- **DESCRIPTION OF THE TASK**: Wherever the line with "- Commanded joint" sits in the listing below, transcribe from it up to and including the line with "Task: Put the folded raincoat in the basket", exactly, and leave the remaining lines out.

- **DATA BELOW**:
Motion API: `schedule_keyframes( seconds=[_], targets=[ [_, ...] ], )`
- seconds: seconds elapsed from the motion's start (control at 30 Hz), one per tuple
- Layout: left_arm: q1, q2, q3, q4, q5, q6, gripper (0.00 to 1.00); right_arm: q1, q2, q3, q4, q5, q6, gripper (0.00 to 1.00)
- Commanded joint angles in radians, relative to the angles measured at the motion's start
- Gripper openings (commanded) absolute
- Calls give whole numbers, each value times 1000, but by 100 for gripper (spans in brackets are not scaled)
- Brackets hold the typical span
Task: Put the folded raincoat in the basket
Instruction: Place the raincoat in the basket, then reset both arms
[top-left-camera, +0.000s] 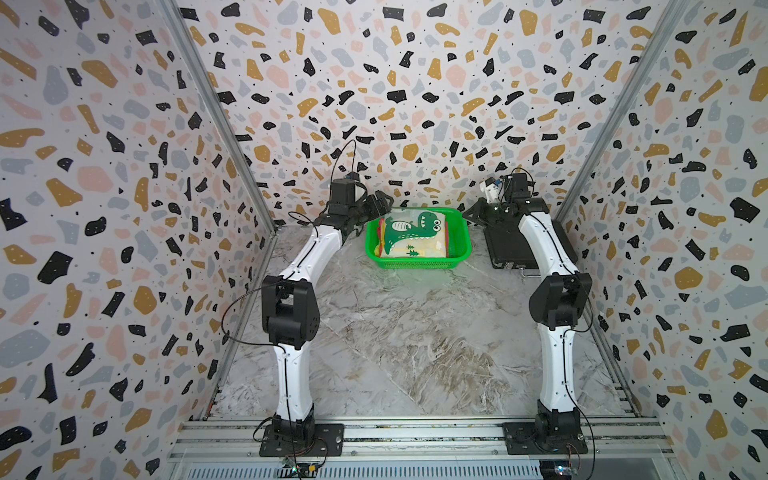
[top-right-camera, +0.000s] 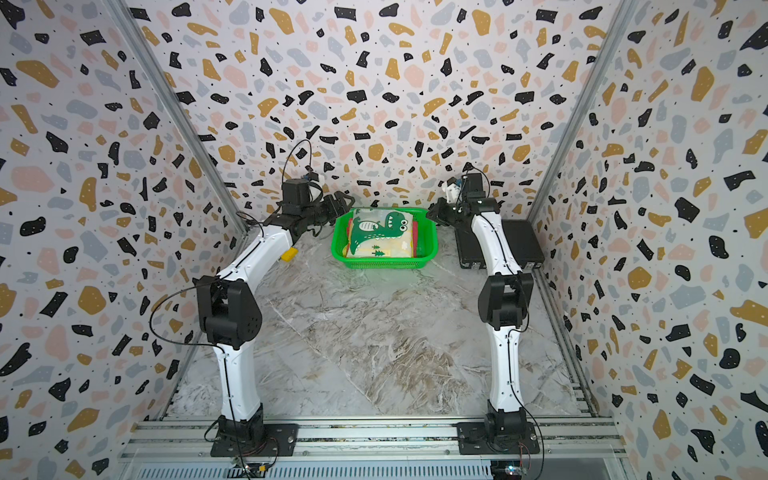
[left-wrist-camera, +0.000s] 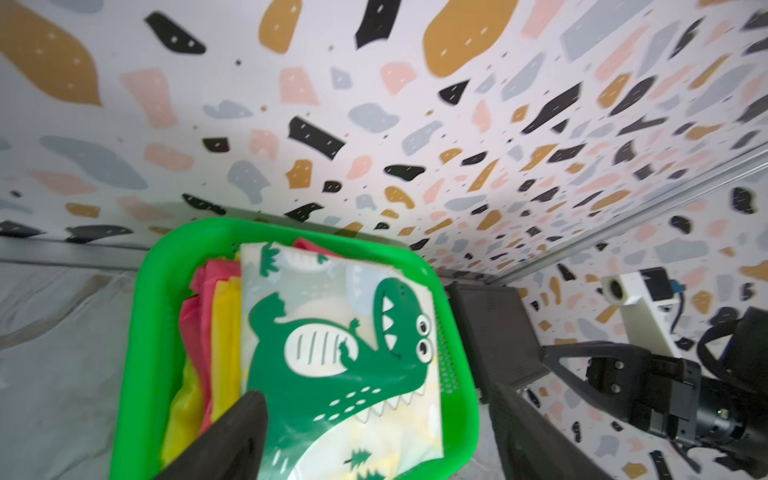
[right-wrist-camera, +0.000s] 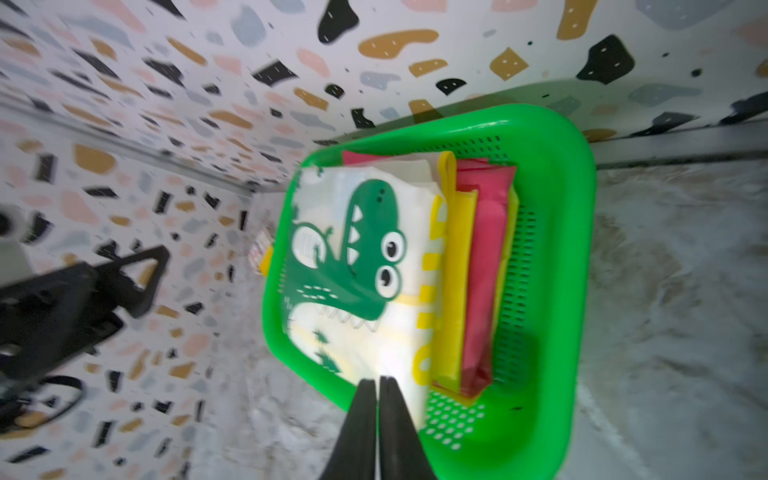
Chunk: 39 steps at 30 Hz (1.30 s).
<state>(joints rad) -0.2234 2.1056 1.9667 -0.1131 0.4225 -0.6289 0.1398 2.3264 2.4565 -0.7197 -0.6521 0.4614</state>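
Now we are looking down at the folded raincoat (top-left-camera: 411, 235), its green dinosaur print facing up. It is lying inside the basket (top-left-camera: 417, 262), which is sitting at the far end of the marbled table (top-left-camera: 415, 332), close to the back wall. In both top views the raincoat (top-right-camera: 380, 235) is filling most of the basket (top-right-camera: 384, 262).

In the right wrist view it is resting on a yellow folded piece (right-wrist-camera: 455, 270) and a red folded piece (right-wrist-camera: 486, 257), both showing along one side of it.

We are holding our left gripper (top-left-camera: 376, 204) by the basket's far left corner, its jaws standing wide apart and gripping nothing. In the left wrist view one finger (left-wrist-camera: 241, 432) is showing in front of the raincoat's edge.

We are holding our right gripper (right-wrist-camera: 378, 380) by the basket's far right corner, its fingers pressed together with nothing between them.

A black briefcase (top-left-camera: 507, 245) is lying flat just to the right of the basket, under our right arm. A small yellow object (top-right-camera: 289, 254) is lying on the table under our left arm.
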Motion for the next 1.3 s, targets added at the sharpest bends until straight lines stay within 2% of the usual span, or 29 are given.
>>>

- **ANSWER**:
- Commanded joint angles in radians, relative to the angles measured at the motion's start
- Gripper openings (commanded) absolute
- Calls give whole numbers, each value times 1000, but by 100 for gripper (spans in brackets are not scaled)
- Brackets hold the typical span
Task: Put the folded raincoat in the basket

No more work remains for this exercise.